Philippe Robert ist Geschäftsführer im Coop Centre Boujean. Der 35-Jährige aus Dotzigen erzählt, was ihn am Verkauf reizt und wie er die Coronakrise erlebt.

«Ich hatte nie Angst, arbeiten zu gehen», sagt Philippe Robert. Bild: zvg
  • Dossier

Aufgezeichnet: 
Sarah Grandjean

Seit zwei Jahren bin ich Geschäftsleiter der Coop-Verkaufsstelle im Centre Biel Boujean und führe rund 80 Mitarbeiter. Bei Coop habe ich schon meine Grundausbildung im kaufmännischen Bereich gemacht. Während der Ausbildung habe ich ein Praktikum im Verkauf absolviert. Das hat mir so gut gefallen, dass ich nach abgeschlossener KV-Ausbildung und nach dem Militärdienst direkt in den Verkauf gewechselt habe. Ich mag den Kundenkontakt und das Verkaufen an sich – einfach dieses Verkäufer-Sein, das gefällt mir.

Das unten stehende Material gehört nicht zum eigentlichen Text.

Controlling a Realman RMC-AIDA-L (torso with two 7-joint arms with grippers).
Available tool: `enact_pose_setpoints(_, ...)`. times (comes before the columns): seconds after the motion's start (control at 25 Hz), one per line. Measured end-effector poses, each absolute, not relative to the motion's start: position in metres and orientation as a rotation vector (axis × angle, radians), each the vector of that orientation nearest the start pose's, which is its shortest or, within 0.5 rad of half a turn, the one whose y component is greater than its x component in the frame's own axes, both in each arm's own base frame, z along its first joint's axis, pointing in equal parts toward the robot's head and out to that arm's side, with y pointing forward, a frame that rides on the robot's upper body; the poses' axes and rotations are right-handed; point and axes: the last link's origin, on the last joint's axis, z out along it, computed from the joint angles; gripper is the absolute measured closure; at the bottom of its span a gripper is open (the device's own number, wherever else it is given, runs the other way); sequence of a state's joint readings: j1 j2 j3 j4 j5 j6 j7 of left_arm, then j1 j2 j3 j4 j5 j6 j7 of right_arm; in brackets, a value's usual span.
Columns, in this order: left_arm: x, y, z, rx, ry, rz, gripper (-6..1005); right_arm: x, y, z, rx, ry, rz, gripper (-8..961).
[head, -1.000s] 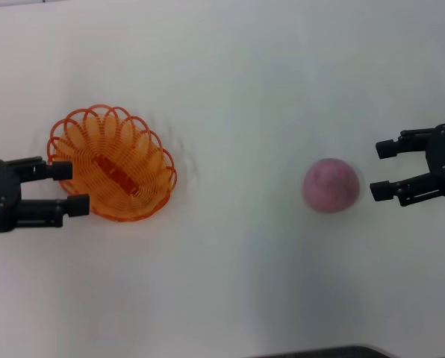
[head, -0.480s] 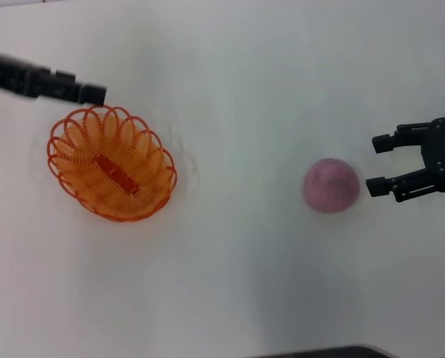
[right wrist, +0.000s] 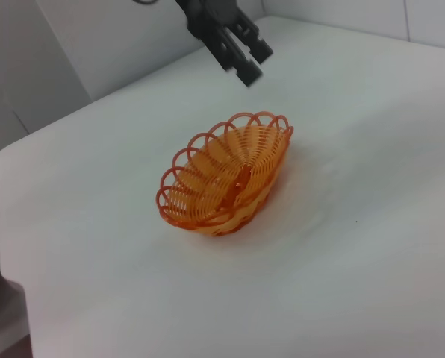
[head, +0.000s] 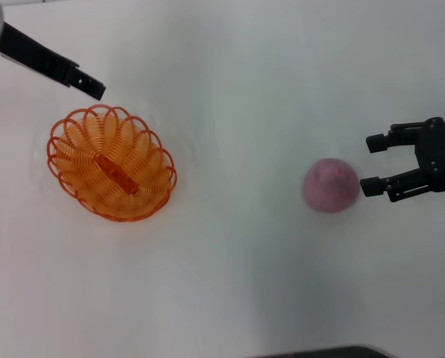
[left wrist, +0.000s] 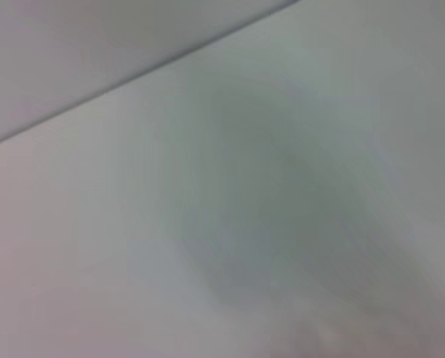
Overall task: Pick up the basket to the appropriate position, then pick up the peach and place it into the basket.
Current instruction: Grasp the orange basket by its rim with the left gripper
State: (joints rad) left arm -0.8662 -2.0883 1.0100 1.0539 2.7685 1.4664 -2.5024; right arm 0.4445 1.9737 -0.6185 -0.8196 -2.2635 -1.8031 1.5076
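The orange wire basket [head: 110, 164] sits upright on the white table at the left; it also shows in the right wrist view [right wrist: 226, 175]. My left gripper [head: 94, 87] is raised beyond the basket's far edge, apart from it and empty; the right wrist view shows it [right wrist: 254, 64] with its fingers apart. The pink-mauve peach [head: 331, 185] lies on the table at the right. My right gripper [head: 372, 164] is open just right of the peach, its near fingertip close to the fruit and not around it.
The white table [head: 230, 283] runs across the head view, with a dark front edge at the bottom [head: 319, 352]. The left wrist view shows only blurred table surface and a far edge [left wrist: 133, 78].
My left gripper has left the basket's left side and swung up to the far left. The basket has stayed put. My right gripper has crept slightly toward the peach.
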Motion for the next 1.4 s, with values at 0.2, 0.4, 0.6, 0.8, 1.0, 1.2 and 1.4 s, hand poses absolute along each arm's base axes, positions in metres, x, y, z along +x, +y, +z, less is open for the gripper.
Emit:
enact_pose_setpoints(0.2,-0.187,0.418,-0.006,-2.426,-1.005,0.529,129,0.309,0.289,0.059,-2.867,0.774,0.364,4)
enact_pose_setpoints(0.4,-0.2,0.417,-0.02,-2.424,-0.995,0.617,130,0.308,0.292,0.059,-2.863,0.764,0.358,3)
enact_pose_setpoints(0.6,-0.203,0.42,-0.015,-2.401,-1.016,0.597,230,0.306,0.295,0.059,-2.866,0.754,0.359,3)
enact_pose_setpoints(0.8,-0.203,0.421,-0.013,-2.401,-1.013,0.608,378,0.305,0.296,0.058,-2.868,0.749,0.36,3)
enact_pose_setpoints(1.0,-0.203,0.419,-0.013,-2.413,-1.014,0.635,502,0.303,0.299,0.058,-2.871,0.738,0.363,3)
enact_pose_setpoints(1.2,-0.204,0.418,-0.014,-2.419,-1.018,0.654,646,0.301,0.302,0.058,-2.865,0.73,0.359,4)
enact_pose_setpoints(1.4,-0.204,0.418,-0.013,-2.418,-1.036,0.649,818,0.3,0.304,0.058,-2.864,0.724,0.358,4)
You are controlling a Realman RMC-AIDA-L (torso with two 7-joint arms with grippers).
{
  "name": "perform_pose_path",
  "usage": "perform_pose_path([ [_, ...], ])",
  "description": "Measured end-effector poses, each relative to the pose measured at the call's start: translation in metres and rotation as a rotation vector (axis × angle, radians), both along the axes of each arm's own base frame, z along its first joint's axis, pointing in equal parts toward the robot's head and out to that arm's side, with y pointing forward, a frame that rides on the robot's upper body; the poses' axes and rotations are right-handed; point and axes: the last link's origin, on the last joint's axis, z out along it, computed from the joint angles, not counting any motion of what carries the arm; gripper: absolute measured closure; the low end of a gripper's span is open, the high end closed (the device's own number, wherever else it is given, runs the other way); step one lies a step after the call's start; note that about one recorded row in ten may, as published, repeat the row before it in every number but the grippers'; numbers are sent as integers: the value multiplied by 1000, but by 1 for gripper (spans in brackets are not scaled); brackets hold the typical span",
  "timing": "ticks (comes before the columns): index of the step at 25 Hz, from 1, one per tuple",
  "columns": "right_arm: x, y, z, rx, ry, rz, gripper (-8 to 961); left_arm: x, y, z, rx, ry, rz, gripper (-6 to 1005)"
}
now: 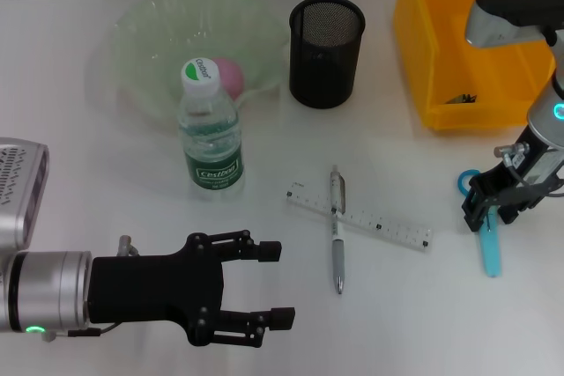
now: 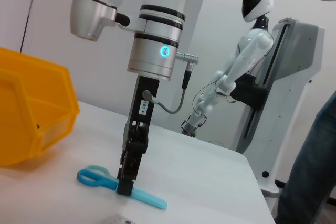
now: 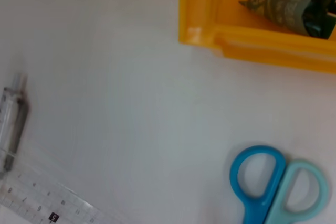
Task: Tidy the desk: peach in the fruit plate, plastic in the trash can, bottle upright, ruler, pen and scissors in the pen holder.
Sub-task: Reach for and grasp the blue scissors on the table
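Observation:
The pink peach [image 1: 229,74] lies in the green fruit plate [image 1: 141,33]. In front of the plate, the water bottle [image 1: 211,129] stands upright. A pen [image 1: 337,228] lies across the clear ruler [image 1: 379,224] at mid-table; both also show in the right wrist view, pen [image 3: 12,123] and ruler [image 3: 42,203]. The blue scissors [image 1: 488,251] lie flat at the right. My right gripper [image 1: 490,217] is down over them, open, with a finger on either side of the blades. The left wrist view shows that gripper [image 2: 126,184] touching down on the scissors [image 2: 149,199]. Crumpled plastic [image 3: 289,3] sits in the yellow trash can [image 1: 441,59]. My left gripper [image 1: 284,283] hovers open at the near left.
The black mesh pen holder [image 1: 326,40] stands between the plate and the yellow bin. In the right wrist view the scissor handles [image 3: 278,187] lie a short way from the bin's rim [image 3: 252,40]. A white humanoid robot [image 2: 236,72] stands beyond the table.

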Motion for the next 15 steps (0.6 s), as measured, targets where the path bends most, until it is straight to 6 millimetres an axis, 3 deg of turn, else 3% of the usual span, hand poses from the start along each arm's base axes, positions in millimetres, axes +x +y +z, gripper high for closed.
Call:
perform_pose_path([
  [3, 1, 1, -1, 3, 0, 2, 489, 0, 0, 0, 1, 0, -3, 170],
  [15, 0, 1, -4, -16, -21, 15, 501, -1, -1, 0, 3, 0, -1, 170],
])
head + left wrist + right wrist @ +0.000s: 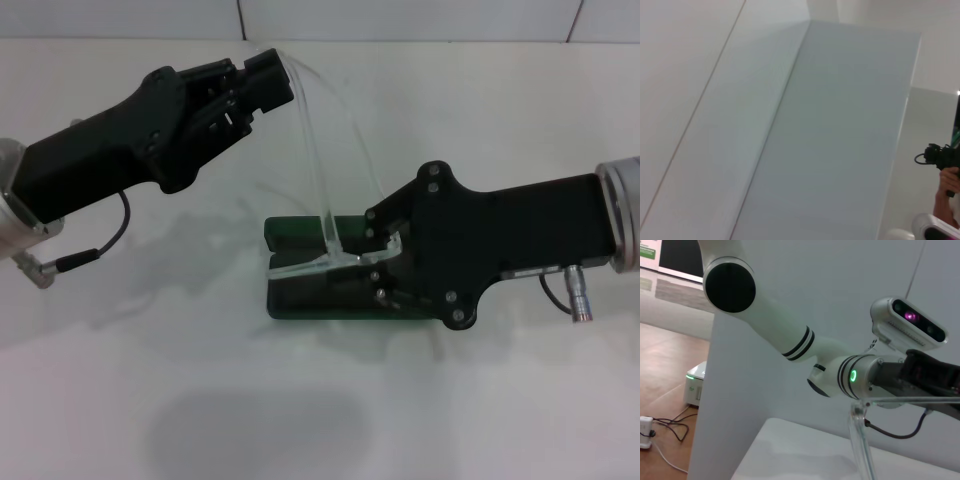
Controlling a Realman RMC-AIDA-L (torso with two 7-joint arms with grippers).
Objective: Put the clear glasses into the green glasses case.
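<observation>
The glasses (335,215) are held over the open case (300,300) at centre: one temple tip is pinched by the left gripper (270,70) at 11 o'clock, the frame clasped by the right gripper (385,255).

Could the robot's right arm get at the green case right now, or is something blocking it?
Probably yes. The right gripper already sits right over the open green glasses case on the table, nothing between them. The clear glasses stand up from it, one temple tip at the left gripper, so room is tight.
</observation>
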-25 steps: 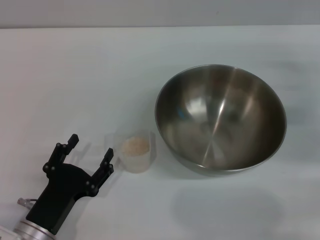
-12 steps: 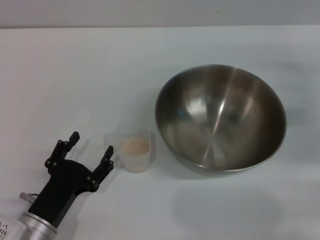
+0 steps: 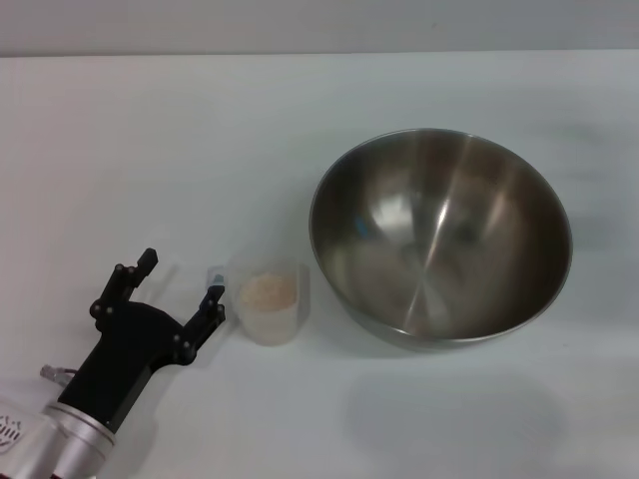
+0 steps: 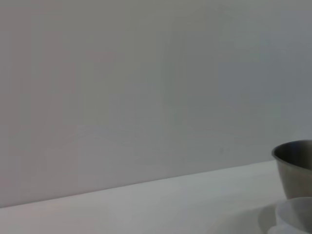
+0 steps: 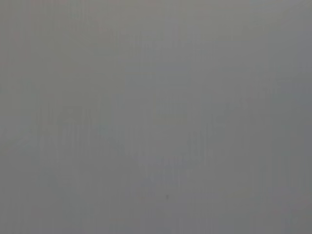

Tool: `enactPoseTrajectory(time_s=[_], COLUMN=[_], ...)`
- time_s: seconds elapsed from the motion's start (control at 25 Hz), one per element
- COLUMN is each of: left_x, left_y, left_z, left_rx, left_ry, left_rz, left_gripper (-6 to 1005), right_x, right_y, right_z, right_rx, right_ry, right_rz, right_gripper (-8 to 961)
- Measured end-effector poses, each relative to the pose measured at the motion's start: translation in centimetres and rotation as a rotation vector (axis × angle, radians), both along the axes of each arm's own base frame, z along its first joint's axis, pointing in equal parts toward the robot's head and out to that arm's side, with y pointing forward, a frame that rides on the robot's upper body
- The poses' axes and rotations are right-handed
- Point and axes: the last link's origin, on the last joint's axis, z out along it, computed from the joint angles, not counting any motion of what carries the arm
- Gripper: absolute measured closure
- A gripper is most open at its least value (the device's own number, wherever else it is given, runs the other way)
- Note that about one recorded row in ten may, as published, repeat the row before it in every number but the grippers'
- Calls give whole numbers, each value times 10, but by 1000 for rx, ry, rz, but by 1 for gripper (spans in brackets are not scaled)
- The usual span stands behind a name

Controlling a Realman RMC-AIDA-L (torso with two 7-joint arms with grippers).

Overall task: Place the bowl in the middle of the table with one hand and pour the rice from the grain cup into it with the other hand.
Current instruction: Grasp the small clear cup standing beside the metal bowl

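A large stainless-steel bowl [image 3: 440, 238] stands on the white table [image 3: 200, 150], right of centre, and looks empty. The small frosted grain cup [image 3: 270, 299] stands just left of it, upright, with a heap of beige rice [image 3: 269, 290] inside and its small tab pointing left. My left gripper [image 3: 180, 280] is open, low over the table just left of the cup, one fingertip [image 3: 213, 298] close to the cup's tab. The left wrist view shows the bowl's side [image 4: 295, 165] and the cup's rim [image 4: 295, 217]. The right gripper is out of view.
The table's far edge [image 3: 319, 53] meets a grey wall. Bare tabletop lies left of, behind and in front of the bowl. The right wrist view shows only plain grey.
My left gripper has moved slightly forward and right, so its right fingertip now lies closer to the cup's tab. The cup and the bowl have not moved.
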Motion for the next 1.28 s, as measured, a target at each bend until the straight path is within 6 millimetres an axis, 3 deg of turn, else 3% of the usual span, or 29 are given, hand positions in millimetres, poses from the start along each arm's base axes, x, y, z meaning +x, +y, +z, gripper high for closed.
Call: enactPoseTrajectory(time_s=[0.52, 0.76, 0.96, 1.28], left_x=[2, 2, 4, 6], left_y=[14, 16, 18, 20], left_z=[1, 2, 2, 0], left_rx=[15, 21, 19, 8], left_ry=[1, 0, 1, 1], left_rz=[12, 12, 4, -1], left_gripper=[165, 332, 572, 759], right_x=[-2, -3, -4, -4], right_y=[3, 4, 4, 4], right_z=[1, 2, 2, 2], right_rx=[0, 2, 4, 6], right_ry=[-2, -1, 0, 1], right_rz=[6, 10, 12, 14], right_gripper=[534, 533, 533, 534])
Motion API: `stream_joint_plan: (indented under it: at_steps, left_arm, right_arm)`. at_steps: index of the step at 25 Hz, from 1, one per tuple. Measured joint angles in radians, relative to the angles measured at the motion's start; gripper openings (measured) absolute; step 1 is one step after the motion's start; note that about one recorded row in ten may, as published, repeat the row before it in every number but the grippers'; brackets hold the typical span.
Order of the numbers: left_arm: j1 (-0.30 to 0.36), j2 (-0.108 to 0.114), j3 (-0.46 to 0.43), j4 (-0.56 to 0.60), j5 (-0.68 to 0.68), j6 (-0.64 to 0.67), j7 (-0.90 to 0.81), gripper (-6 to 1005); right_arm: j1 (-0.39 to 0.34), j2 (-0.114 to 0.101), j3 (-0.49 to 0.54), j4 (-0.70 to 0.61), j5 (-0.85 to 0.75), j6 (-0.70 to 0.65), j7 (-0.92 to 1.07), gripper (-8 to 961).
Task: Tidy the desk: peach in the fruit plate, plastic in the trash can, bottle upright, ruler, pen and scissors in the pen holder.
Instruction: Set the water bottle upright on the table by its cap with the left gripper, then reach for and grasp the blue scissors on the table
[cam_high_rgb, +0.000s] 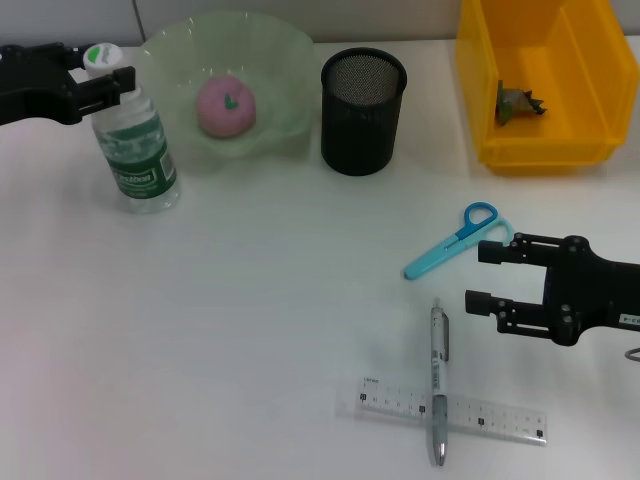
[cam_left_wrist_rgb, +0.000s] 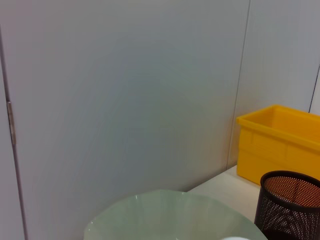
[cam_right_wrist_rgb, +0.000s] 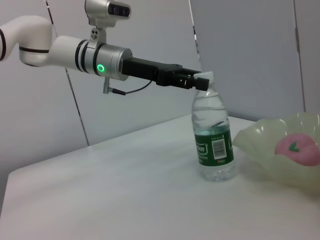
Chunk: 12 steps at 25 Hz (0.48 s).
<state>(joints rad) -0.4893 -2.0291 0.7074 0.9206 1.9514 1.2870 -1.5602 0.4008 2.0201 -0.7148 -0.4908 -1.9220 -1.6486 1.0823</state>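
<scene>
Left gripper (cam_high_rgb: 112, 72) sits at the far left corner of the bench, its fingers closed on the white cap of the bottle (cam_high_rgb: 135, 140); the right wrist view shows the same grip, the left gripper (cam_right_wrist_rgb: 196, 81) pinching the cap from the side while the bottle (cam_right_wrist_rgb: 213, 135) stands upright on the bench (cam_high_rgb: 230, 330). Just beside the bottle, toward the far edge, the fruit plate (cam_high_rgb: 275, 60) holds the peach (cam_high_rgb: 226, 105) in its middle. The plate's wavy rim comes close to the bottle's shoulder, leaving little room between them.

Next along the far edge stands the black mesh pen holder (cam_high_rgb: 362, 110), upright, near the plate's rim but apart from it. The yellow trash can (cam_high_rgb: 480, 90) occupies the far right corner, and a crumpled piece of plastic (cam_high_rgb: 517, 102) lies inside it.

Right gripper (cam_high_rgb: 484, 276) hovers near the right edge of the bench with its jaws spread wide, pointing toward the middle. The blue scissors (cam_high_rgb: 450, 241) lie just beside its upper finger, handles toward the trash can, blades pointing at the bench's centre. Near the front edge, the pen (cam_high_rgb: 438, 380) lies across the clear ruler (cam_high_rgb: 455, 412), the two forming a cross; the pen's upper end is near the gripper's lower finger.

A broad stretch of bare bench spreads across the middle and the whole near left side, from the bottle down to the front edge.
</scene>
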Motion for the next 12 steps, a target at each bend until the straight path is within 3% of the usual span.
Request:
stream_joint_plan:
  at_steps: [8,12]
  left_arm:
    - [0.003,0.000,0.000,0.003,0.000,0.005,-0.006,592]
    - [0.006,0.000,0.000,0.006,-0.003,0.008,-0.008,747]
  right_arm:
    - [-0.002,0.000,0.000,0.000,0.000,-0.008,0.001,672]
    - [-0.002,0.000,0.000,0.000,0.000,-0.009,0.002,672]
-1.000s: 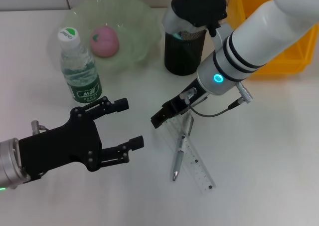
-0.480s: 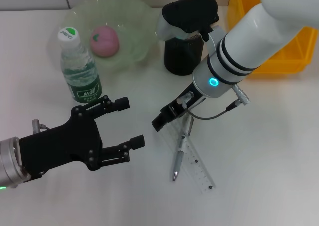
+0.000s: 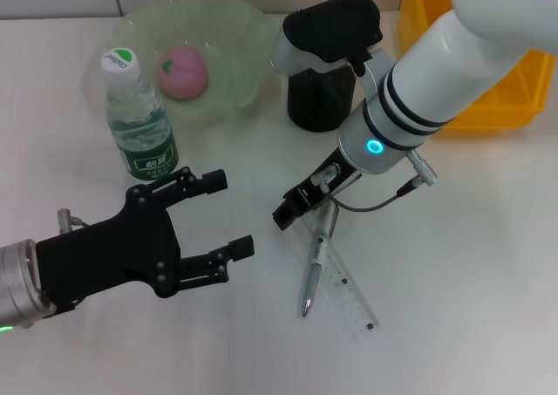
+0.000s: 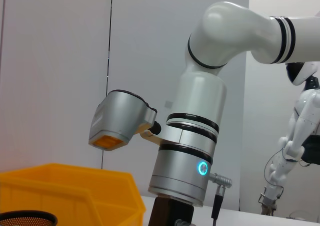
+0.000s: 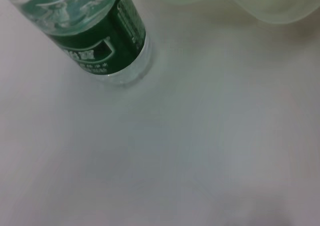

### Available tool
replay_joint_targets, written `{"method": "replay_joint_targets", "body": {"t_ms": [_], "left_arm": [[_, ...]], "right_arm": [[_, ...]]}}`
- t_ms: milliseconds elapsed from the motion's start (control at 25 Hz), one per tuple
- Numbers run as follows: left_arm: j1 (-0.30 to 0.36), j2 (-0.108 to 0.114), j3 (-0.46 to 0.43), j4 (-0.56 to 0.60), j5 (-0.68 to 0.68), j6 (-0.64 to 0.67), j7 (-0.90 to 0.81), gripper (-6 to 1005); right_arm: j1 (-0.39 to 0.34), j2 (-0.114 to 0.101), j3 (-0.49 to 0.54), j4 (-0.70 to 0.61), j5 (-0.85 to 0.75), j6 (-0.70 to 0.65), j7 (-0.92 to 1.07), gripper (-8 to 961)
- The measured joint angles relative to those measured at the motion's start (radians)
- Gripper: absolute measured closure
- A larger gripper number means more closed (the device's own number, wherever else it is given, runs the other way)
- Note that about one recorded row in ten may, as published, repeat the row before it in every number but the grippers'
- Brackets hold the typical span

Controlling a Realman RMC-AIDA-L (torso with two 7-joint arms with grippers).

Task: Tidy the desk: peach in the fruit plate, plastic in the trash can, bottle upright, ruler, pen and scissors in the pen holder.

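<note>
At the near left of the smooth white desk, the left gripper hangs on a matte black, angular body, its two bolted fingers spread wide with nothing between them. Just beyond it the bottle stands upright: clear, ribbed plastic with a glossy green label and a white-green cap. The right wrist view shows its rounded base planted on the desk, close beside the wavy edge of the fruit plate.

That fruit plate sits at the far left, a wide, translucent pale green bowl with a scalloped rim, and the round, soft-pink peach lies inside it.

Toward the centre, the pen holder, a black wire-mesh cylinder, stands at the far side, partly hidden by the dark housing of the right wrist. Nearer, the right gripper is low over the desk at the far ends of the pen and ruler; I cannot tell how far its narrow black fingers are parted or whether they grasp anything.

The slim silver-grey metal pen lies flat on the desk, touching or overlapping the clear, flat plastic ruler with its fine black markings.

At the far right stands the trash can, bright yellow, rectangular, hard plastic.
</note>
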Motion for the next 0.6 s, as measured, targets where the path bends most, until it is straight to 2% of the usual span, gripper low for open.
{"method": "replay_joint_targets", "body": {"t_ms": [160, 360, 600], "left_arm": [[-0.002, -0.001, 0.000, -0.002, 0.000, -0.005, 0.001, 164], [-0.003, -0.002, 0.000, -0.004, 0.000, -0.012, 0.004, 164], [-0.005, -0.003, 0.003, -0.002, 0.000, -0.018, 0.004, 164]], "right_arm": [[0.001, 0.000, 0.000, -0.004, 0.000, -0.003, 0.000, 376], [0.004, 0.000, -0.007, 0.002, 0.000, -0.003, 0.000, 434], [0.007, 0.000, -0.011, 0.001, 0.000, -0.001, 0.000, 587]]}}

Seit Mitte März hat sich bei der Arbeit vieles verändert. Die grösste Herausforderung war, die Hygienemassnahmen umzusetzen, die das BAG vorgegeben hat. Das war etwas Neues, was man bis dahin nicht gekannt hatte, und alles musste sehr schnell gehen. Täglich hatten wir Telefonkonferenzen, und wenn es neue Bestimmungen vom BAG gab, haben wir diese am gleichen Tag noch umgesetzt.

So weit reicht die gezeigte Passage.